DHS Bureaucratic Failure
More than 800 possible terrorists were wrongly granted citizenship.
It was unveiled on Monday that the Department of Homeland Security had mistakenly granted U.S. citizenship to over 800 immigrants from “special interest countries” who had been scheduled for deportation. This alarming revelation in light of this past weekend’s bombings perpetrated by a naturalized citizen from Afghanistan has generated numerous questions from lawmakers as to how DHS allowed such a serious security breach to happen.
DHS Inspector General John Roth’s explanation was that old paper files of fingerprint records had not yet been fully added to the digital database due to a lack of funding. Homeland Security officials had been ordered by Congress in 2012 to report how much it would cost for everything to be digitalized. DHS never commented on whether this report was given. Of the 858 individuals mistakenly granted citizenship, roughly 120 were identified by the department as worthy of being prosecuted for fraud and, to date, only two cases have been accepted by the Justice Department and another 26 cases have been refused. Upon learning of the DHS blunder, Republican Sen. Ben Sasse commented, “This is a picture of total incompetence. A bureaucracy that blunders so badly is one that doesn’t take our national security seriously.”

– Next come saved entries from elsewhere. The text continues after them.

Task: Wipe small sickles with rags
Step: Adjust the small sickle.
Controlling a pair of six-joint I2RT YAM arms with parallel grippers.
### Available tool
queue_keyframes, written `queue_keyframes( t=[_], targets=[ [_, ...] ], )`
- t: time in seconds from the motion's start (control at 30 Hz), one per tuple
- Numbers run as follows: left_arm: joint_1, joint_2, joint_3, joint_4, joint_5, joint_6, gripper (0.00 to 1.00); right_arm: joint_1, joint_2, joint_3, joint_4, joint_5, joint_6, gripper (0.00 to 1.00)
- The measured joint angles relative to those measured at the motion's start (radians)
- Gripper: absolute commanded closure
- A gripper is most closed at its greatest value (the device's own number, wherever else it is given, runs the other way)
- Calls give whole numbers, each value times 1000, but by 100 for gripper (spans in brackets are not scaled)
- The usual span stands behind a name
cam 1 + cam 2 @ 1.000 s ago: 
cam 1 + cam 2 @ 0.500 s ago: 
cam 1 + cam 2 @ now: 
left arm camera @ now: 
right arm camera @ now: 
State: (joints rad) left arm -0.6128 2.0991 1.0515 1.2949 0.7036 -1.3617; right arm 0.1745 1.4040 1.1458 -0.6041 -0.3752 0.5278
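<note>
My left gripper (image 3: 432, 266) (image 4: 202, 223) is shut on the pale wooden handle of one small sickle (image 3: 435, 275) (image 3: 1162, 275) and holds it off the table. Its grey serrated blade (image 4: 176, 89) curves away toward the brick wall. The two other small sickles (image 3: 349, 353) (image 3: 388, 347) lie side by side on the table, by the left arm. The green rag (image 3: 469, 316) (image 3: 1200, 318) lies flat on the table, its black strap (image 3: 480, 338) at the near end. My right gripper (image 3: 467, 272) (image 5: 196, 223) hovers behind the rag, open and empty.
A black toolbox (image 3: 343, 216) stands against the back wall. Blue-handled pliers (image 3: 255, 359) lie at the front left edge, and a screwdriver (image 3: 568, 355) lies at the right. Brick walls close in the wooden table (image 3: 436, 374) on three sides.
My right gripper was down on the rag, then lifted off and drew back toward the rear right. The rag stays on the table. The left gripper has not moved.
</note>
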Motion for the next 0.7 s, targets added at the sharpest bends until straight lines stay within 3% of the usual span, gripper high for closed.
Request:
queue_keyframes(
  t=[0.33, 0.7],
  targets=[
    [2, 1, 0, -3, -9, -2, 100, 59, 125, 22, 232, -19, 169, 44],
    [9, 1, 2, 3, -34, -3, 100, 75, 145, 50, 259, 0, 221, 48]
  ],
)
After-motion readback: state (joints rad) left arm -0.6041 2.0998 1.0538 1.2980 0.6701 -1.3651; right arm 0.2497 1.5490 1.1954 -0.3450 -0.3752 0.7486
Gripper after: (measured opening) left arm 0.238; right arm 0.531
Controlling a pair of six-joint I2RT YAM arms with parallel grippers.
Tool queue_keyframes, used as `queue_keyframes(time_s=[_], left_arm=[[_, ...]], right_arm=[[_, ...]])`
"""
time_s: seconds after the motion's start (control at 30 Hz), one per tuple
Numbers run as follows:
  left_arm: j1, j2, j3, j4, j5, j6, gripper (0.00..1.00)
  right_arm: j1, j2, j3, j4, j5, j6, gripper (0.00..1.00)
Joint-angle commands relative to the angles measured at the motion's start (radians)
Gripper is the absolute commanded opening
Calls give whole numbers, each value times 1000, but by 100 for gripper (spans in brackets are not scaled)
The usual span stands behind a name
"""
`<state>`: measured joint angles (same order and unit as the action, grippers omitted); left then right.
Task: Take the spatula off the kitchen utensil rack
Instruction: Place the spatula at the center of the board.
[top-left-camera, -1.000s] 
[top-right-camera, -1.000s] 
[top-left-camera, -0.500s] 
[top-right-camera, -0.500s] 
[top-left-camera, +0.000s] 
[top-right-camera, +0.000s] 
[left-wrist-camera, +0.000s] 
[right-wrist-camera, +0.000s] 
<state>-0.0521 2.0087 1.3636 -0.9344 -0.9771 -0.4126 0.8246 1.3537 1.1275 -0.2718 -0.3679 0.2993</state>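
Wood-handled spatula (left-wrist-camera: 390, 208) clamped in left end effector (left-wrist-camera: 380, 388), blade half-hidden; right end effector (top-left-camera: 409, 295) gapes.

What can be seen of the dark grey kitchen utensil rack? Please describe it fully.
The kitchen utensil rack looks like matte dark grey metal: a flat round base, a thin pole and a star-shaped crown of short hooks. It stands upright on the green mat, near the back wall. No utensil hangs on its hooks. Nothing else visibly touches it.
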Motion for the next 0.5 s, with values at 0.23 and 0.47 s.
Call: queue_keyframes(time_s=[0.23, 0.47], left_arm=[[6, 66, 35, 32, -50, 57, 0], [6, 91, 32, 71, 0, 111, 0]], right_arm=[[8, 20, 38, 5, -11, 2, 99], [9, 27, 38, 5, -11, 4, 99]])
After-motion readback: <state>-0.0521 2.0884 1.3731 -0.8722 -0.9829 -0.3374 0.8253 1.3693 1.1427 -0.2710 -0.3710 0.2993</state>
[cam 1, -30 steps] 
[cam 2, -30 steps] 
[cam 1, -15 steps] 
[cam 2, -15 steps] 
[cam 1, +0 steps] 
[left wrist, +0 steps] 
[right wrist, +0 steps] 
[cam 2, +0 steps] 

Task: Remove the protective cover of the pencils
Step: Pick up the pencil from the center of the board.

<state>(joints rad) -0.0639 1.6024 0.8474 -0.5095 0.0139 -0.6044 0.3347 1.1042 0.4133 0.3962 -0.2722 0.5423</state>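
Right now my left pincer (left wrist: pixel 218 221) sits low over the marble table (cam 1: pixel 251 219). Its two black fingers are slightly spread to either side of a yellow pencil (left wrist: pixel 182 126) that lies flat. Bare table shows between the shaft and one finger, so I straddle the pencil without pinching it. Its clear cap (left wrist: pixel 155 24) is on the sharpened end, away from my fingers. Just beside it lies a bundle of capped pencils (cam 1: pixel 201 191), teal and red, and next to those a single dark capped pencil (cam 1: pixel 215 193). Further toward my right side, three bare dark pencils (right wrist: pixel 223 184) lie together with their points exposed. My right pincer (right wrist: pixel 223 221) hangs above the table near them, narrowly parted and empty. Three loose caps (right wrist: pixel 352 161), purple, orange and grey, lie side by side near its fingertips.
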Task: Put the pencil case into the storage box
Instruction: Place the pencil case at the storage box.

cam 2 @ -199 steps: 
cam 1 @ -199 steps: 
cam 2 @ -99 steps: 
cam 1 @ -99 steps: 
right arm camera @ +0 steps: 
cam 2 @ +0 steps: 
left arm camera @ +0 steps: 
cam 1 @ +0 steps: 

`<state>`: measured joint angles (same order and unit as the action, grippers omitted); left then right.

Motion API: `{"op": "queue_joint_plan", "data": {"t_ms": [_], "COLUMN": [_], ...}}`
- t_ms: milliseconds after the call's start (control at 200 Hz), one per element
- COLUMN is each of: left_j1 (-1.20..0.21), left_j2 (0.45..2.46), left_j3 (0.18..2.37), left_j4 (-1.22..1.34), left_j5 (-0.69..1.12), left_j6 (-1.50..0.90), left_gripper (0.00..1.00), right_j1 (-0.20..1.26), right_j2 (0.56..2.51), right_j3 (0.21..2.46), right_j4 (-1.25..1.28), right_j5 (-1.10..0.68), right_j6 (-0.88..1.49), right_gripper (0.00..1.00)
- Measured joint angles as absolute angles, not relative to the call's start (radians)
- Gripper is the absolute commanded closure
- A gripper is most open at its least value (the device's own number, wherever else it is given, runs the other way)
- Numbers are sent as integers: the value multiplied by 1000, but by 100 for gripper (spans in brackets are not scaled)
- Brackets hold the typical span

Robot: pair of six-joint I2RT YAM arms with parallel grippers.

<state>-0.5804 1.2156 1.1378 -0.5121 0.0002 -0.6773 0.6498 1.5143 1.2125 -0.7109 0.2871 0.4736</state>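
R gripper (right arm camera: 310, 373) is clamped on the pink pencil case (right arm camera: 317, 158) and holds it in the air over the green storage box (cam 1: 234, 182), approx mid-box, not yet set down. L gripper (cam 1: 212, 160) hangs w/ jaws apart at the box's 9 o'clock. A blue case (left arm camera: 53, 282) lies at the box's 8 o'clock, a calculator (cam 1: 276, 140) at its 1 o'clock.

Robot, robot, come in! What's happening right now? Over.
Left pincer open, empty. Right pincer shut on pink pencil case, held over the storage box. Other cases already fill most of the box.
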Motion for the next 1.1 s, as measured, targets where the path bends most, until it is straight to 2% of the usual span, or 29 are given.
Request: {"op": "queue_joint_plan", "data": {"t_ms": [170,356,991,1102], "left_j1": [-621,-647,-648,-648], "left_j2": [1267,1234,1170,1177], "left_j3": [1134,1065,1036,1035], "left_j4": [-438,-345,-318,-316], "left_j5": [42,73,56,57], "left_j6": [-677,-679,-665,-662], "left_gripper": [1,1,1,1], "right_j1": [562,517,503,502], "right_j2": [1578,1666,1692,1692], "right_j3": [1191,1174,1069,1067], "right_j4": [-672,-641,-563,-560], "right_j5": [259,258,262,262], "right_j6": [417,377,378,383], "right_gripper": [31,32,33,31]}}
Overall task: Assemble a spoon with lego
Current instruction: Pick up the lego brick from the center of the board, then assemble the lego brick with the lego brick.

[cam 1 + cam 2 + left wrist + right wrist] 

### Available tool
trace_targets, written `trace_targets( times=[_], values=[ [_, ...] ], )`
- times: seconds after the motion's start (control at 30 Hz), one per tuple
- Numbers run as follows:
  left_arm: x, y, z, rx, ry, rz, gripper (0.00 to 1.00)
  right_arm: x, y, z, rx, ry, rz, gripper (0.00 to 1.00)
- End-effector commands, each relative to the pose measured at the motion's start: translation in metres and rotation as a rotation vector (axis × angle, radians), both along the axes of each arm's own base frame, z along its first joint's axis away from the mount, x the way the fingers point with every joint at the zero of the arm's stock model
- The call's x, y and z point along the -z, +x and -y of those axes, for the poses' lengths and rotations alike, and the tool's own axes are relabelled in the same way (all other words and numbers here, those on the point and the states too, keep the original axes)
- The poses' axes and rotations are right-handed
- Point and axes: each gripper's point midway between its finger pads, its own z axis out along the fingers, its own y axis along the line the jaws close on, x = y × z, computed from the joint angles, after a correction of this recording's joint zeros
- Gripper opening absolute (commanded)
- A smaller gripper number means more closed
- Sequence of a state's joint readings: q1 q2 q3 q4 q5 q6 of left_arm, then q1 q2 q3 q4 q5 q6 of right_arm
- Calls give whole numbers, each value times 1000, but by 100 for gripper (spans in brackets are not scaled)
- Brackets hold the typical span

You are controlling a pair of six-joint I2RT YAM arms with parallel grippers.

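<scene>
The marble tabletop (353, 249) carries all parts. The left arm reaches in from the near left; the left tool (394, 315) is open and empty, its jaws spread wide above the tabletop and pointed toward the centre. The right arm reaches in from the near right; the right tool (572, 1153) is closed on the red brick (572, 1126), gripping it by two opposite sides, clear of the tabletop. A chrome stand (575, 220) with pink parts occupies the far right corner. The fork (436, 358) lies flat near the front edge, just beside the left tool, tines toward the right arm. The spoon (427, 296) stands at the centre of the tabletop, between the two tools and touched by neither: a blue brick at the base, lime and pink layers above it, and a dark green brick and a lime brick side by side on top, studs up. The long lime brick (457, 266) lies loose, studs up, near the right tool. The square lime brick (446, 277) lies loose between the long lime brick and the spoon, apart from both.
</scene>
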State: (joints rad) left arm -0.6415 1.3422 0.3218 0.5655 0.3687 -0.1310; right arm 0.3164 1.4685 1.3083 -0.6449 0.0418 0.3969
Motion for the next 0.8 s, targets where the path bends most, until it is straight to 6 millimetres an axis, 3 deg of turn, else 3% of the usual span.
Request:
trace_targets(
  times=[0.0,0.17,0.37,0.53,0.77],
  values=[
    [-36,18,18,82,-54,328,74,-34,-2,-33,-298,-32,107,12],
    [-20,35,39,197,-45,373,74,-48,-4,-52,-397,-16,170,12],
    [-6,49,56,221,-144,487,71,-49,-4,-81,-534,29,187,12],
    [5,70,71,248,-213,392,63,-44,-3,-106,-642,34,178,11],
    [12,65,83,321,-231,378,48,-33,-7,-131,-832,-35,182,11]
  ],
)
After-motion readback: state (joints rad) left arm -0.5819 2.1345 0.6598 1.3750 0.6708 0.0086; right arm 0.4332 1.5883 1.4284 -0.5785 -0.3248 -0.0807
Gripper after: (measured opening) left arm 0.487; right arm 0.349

> Update: Jake Tapper reports that the problem is even worse — more than 1,800 individuals who should have been deported were instead granted citizenship.
Hours after bombing suspect Ahmad Khan Rahami was apprehended, Donald Trump stated, “The safety and security of the homeland must be the overriding objective of our leaders when it comes to our immigration policy.” Bureaucratic blunders like this further prove that Donald Trump’s immigration concerns are well-founded.